Founded by Paul Kasmin (1960–2020) in SoHo in 1989, Kasmin cultivates a rigorous exhibition program that places historic figures of Post-War art in dialogue with the evolving practice of established and emerging artists working today. For over 30 years, the gallery has nurtured the careers of eminent modern and contemporary artists including Tina Barney, Walton Ford, James Nares, Roxy Paine, Elliott Puckette, Mark Ryden, Bosco Sodi, and Bernar Venet, among many others, and put on the first-ever U.S. gallery shows of artists including Les Lalanne. Kasmin was among the first galleries to move to Chelsea in 2000 and continues to expand its program to include more artists and estates, now encompassing three gallery spaces anchored in the heart of the Chelsea Arts District at 10th Avenue and 27th Street.
In addition to supporting contemporary artists, Kasmin leads the field in advocating for the legacy of artist estates, currently representing some of the most influential artists of the 20th century, including Constantin Brancusi, William N. Copley, Stuart Davis, Max Ernst, Barry Flanagan, Jane Freilicher, Robert Indiana, Lee Krasner, and Robert Motherwell. The gallery also specializes in the presentation of large-scale sculpture and engages in public art projects across New York and around the world, with recent examples including: Bosco Sodi’s Muro in Washington Square Park, New York (2017), Les Lalanne’s Sheep Station in Chelsea, New York (2013), and Mark Ryden’s Dodecahedron at PMQ Gardens in Hong Kong (2018). Complementing the gallery’s robust exhibitions program, Kasmin is also dedicated to furthering academic research on its artists and develops scholarly publications that shed new light on their diverse practices. The gallery has published comprehensive catalogs including William N. Copley X-Rated, Lee Krasner’s Umber Paintings, Alexander the Great: The Iolas Gallery 1955-1987, Impasse Ronsin, and the first English translation of a monograph-scale book of Max Ernst’s sculpture. In September of 2018, Brancusi & Duchamp: The Art of Dialogue opened to the public, looking at the creative and personal relationship between the two artists. Dedicated to cultivating collectors and working with artists from around the world, Kasmin participates in a range of international art fairs across Europe, the Americas, and Asia.
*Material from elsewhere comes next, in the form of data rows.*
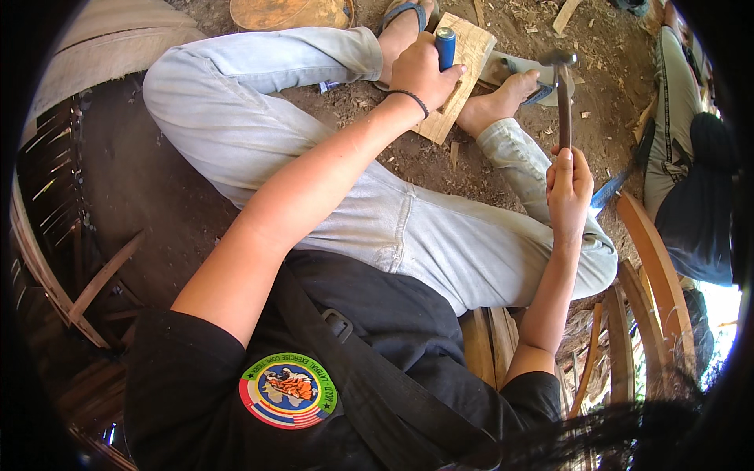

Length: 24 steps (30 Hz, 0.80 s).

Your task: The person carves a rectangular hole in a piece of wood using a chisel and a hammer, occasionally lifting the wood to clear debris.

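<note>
Blue-handled chisel (445, 45) upright on wood board (459, 74); hammer (562, 90) raised.

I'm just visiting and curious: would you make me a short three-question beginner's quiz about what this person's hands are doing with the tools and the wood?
1. True or false: the left hand grips a blue-handled chisel set against the pale flat wooden board.
2. Which tool does the right hand hold? A) saw B) metal-headed hammer with a dark handle C) pliers
3. Fill in: the board lies on the dirt ground between the person's ____.

Key: 1 true; 2 B; 3 feet, in sandals.
</note>
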Each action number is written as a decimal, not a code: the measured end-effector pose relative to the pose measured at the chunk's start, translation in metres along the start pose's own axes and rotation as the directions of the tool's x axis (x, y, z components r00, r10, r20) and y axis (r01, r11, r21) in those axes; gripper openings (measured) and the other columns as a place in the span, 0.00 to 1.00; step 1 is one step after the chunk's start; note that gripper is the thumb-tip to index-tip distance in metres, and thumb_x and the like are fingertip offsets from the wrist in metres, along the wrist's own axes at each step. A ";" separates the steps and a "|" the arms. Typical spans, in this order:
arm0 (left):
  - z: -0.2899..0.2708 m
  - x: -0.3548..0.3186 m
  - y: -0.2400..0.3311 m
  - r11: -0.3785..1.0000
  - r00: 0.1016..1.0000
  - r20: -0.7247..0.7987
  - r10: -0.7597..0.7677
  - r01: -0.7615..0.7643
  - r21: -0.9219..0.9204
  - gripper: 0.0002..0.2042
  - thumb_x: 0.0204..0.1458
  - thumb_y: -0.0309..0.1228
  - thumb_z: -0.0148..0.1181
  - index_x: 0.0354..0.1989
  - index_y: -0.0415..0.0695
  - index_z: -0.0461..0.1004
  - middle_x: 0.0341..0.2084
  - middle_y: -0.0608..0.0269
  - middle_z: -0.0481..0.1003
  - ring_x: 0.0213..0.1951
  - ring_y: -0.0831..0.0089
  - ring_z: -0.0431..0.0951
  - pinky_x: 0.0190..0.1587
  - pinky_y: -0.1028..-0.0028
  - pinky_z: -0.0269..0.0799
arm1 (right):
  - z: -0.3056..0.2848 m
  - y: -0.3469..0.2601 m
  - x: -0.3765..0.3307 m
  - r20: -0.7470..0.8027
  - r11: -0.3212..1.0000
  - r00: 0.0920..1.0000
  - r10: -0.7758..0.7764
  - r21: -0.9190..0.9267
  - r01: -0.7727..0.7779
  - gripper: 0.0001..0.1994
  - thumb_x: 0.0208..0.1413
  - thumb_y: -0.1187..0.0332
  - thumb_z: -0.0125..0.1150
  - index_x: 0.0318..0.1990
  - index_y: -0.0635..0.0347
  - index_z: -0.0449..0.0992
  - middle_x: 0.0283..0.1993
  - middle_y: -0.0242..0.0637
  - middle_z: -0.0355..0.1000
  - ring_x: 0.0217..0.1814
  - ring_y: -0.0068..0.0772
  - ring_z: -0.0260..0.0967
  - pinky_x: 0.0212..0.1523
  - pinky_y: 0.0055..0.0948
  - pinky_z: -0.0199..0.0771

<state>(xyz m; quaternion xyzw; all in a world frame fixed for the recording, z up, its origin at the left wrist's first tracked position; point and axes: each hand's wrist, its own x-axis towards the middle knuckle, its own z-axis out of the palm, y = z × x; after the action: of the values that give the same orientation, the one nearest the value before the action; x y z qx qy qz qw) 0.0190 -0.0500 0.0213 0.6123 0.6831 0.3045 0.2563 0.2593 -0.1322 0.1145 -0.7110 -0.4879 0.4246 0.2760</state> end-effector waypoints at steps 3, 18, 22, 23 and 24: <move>0.001 -0.001 -0.001 1.000 1.000 0.013 0.014 -0.013 -0.016 0.23 0.41 0.41 0.70 0.35 0.36 0.69 0.25 0.47 0.76 0.32 0.51 0.78 0.36 0.62 0.74 | 0.004 -0.005 0.000 0.030 0.998 0.999 -0.033 -0.055 0.035 0.14 0.66 0.62 0.45 0.38 0.65 0.73 0.17 0.22 0.57 0.20 0.12 0.51 0.21 0.19 0.51; 0.005 -0.023 0.018 0.995 0.981 0.164 0.102 -0.098 -0.031 0.17 0.43 0.37 0.68 0.35 0.43 0.68 0.30 0.51 0.75 0.37 0.51 0.76 0.40 0.59 0.72 | -0.010 -0.059 -0.054 -0.037 0.881 0.882 -0.469 -0.091 0.464 0.21 0.65 0.53 0.45 0.39 0.67 0.69 0.18 0.29 0.61 0.17 0.24 0.56 0.22 0.24 0.56; 0.001 -0.023 0.015 0.995 0.986 0.137 0.097 -0.092 -0.043 0.17 0.42 0.37 0.68 0.35 0.43 0.68 0.29 0.49 0.75 0.36 0.50 0.76 0.40 0.58 0.72 | -0.009 -0.051 -0.039 0.237 0.965 0.968 0.076 -0.261 -0.012 0.13 0.66 0.63 0.45 0.43 0.66 0.70 0.23 0.31 0.65 0.24 0.25 0.58 0.27 0.24 0.59; 0.007 -0.013 0.033 0.988 0.984 0.125 0.126 -0.113 -0.102 0.18 0.41 0.37 0.68 0.35 0.43 0.68 0.29 0.49 0.75 0.36 0.49 0.76 0.40 0.58 0.72 | -0.027 -0.078 -0.043 0.128 0.960 0.992 0.000 -0.276 0.035 0.13 0.67 0.63 0.45 0.44 0.65 0.70 0.24 0.28 0.63 0.25 0.21 0.57 0.27 0.23 0.59; 0.005 -0.021 0.021 0.984 0.981 0.118 0.152 -0.140 -0.109 0.18 0.41 0.37 0.69 0.34 0.42 0.69 0.30 0.48 0.75 0.37 0.49 0.76 0.40 0.58 0.72 | -0.028 -0.073 -0.051 0.100 0.980 0.987 -0.127 -0.142 0.141 0.15 0.67 0.60 0.45 0.47 0.64 0.69 0.23 0.26 0.60 0.26 0.14 0.55 0.25 0.19 0.55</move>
<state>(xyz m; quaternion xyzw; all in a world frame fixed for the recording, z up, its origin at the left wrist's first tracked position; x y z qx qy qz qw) 0.0396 -0.0687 0.0323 0.6651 0.6027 0.3173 0.3061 0.2416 -0.1517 0.2037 -0.6752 -0.5770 0.3992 0.2279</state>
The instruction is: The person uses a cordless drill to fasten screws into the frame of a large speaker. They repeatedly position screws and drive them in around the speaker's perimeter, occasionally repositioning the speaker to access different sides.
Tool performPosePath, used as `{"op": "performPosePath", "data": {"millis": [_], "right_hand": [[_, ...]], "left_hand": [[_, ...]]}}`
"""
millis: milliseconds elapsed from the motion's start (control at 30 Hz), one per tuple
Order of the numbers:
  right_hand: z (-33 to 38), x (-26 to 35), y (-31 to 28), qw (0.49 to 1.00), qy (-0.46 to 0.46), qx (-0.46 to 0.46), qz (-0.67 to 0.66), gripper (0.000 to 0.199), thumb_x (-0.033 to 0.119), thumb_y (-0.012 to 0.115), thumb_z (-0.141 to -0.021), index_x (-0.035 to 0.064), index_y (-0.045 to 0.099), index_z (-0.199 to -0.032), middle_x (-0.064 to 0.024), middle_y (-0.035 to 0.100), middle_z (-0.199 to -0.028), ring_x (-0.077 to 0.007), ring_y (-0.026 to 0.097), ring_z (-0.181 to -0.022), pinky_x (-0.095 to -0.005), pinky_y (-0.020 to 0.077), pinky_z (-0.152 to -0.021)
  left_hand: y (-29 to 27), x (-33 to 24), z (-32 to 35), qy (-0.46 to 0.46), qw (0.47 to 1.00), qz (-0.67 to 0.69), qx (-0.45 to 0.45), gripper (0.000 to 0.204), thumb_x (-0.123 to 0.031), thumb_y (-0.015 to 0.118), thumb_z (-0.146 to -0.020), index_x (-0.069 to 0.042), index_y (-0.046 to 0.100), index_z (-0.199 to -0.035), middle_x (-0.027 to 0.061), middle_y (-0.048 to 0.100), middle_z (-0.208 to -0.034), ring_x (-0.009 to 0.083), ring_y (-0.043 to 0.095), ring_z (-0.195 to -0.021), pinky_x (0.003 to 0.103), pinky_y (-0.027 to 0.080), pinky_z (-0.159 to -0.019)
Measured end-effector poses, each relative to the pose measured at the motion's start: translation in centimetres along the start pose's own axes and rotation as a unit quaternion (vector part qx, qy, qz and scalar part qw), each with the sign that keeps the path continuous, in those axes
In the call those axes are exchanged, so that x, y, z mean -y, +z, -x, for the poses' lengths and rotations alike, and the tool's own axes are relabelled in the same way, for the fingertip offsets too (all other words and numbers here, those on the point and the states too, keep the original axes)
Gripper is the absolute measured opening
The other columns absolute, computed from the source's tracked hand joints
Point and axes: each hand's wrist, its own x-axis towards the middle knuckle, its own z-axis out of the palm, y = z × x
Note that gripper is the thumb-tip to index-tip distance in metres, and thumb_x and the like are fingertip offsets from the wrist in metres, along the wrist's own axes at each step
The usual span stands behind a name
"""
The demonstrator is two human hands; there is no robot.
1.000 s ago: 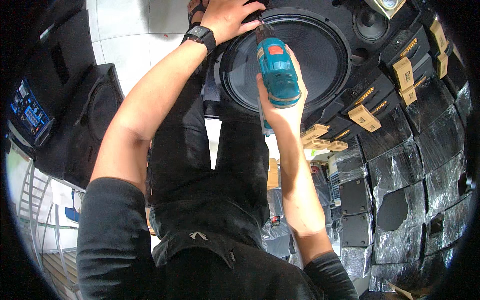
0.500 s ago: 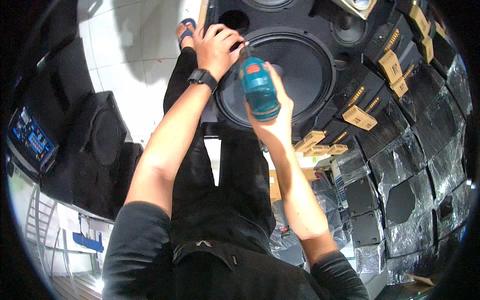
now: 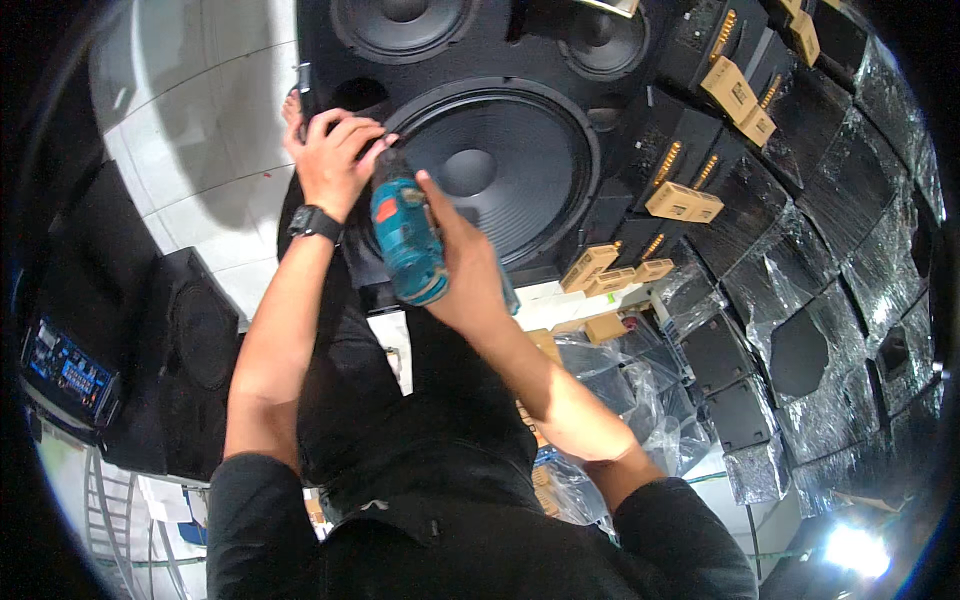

Marking a new chapter of curatorial ambition for the gallery, Kasmin expanded the gallery’s footprint in Chelsea with the opening of its fourth space in October 2018. The new, purpose-built gallery designed by studioMDA features a rooftop sculpture garden overlooking The High Line, representing a first-of-its-kind model for publicly sited commercial sculpture. Rejecting the dichotomy that pits brick-and-mortar against new methods of programming, the gallery’s new rooftop sculpture garden places Kasmin’s roster of artists and exhibitions in conversation with one of the most innovative platforms for art developed in recent years, reimagining how a commercial gallery can engage with art and the public.
Kasmin gallery spaces are located at 509 West 27th Street, 293 Tenth Avenue, and 297 Tenth Avenue, and the Kasmin Sculpture Garden is viewable from The High Line at 27th Street with access on 28th Street.